**INSTRUCTIONS TO FOLLOW**
Where in the data below does the word "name" appear? Copy every line that has it.

=====

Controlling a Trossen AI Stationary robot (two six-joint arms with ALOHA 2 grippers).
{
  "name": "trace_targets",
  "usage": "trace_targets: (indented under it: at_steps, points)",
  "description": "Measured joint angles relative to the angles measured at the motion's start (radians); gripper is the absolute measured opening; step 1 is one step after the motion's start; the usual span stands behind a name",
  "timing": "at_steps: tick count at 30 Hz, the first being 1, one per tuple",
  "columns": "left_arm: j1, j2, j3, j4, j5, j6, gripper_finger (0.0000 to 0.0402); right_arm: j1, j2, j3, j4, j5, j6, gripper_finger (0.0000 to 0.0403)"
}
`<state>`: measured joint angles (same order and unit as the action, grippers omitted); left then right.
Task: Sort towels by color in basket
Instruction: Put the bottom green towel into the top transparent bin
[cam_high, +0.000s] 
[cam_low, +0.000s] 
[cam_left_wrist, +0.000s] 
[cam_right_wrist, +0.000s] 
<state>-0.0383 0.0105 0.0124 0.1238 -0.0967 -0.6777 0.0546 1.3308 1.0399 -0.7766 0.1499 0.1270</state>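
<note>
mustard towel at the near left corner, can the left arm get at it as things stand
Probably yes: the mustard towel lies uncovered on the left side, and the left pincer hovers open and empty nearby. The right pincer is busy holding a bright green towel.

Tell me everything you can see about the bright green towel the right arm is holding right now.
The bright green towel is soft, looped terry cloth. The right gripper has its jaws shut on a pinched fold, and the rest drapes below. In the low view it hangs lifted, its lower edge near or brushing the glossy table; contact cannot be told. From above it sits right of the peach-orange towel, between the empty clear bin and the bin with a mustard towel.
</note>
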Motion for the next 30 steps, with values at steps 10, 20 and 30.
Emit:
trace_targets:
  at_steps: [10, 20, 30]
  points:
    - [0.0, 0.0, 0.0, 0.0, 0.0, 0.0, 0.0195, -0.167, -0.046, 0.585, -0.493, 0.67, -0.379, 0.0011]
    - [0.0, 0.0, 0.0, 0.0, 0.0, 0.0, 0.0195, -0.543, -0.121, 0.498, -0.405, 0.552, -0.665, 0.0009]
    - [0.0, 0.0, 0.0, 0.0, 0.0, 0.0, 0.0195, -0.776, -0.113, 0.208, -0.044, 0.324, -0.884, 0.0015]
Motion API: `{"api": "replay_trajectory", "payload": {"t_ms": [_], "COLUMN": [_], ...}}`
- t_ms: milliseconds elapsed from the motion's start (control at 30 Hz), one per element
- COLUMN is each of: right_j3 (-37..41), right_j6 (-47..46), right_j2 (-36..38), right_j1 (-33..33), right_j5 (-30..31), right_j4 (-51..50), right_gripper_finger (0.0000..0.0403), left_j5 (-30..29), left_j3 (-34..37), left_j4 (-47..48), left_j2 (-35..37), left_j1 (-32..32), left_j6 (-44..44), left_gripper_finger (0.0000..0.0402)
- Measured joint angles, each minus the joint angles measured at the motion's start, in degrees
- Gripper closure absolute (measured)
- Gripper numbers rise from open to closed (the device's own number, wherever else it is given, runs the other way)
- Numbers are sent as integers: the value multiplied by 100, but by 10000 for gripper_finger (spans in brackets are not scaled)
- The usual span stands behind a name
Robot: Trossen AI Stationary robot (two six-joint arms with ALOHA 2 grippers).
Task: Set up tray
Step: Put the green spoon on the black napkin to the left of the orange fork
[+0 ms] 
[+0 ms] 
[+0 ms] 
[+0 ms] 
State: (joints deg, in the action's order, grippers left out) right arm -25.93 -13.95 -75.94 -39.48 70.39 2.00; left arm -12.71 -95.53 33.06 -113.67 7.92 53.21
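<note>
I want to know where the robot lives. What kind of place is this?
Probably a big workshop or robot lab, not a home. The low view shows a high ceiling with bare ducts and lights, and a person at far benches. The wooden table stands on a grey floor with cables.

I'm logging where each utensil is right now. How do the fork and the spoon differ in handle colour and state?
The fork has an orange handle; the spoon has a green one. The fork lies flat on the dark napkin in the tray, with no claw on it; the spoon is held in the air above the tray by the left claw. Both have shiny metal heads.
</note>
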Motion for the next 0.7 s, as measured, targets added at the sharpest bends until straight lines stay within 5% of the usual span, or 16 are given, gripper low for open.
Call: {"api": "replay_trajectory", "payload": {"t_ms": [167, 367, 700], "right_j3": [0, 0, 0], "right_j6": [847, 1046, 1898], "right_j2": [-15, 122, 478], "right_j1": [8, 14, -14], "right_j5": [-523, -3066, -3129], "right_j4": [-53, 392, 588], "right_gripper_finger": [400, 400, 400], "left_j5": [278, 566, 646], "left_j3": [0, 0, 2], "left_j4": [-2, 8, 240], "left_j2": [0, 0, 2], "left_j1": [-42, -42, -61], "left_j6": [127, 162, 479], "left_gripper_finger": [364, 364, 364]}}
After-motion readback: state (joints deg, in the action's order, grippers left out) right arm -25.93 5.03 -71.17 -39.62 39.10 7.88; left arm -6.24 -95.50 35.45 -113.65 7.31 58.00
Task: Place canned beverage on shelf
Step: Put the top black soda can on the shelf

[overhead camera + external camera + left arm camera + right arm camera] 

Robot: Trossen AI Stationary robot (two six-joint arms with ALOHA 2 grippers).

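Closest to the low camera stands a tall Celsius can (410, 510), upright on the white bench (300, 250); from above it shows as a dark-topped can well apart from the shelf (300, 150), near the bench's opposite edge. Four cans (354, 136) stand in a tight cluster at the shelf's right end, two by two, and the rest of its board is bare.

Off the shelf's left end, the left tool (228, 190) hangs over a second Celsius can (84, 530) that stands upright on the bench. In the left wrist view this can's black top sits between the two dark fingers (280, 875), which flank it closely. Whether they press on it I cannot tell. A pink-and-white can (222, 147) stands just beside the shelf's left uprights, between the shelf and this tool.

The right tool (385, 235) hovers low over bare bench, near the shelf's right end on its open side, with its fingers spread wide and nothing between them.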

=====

**WRITTEN RESPONSE**
  "name": "trace_targets",
  "description": "Measured joint angles relative to the angles measured at the motion's start (radians); gripper is the absolute measured opening; step 1 is one step after the motion's start; the usual span stands behind a name",
- The usual span stands behind a name

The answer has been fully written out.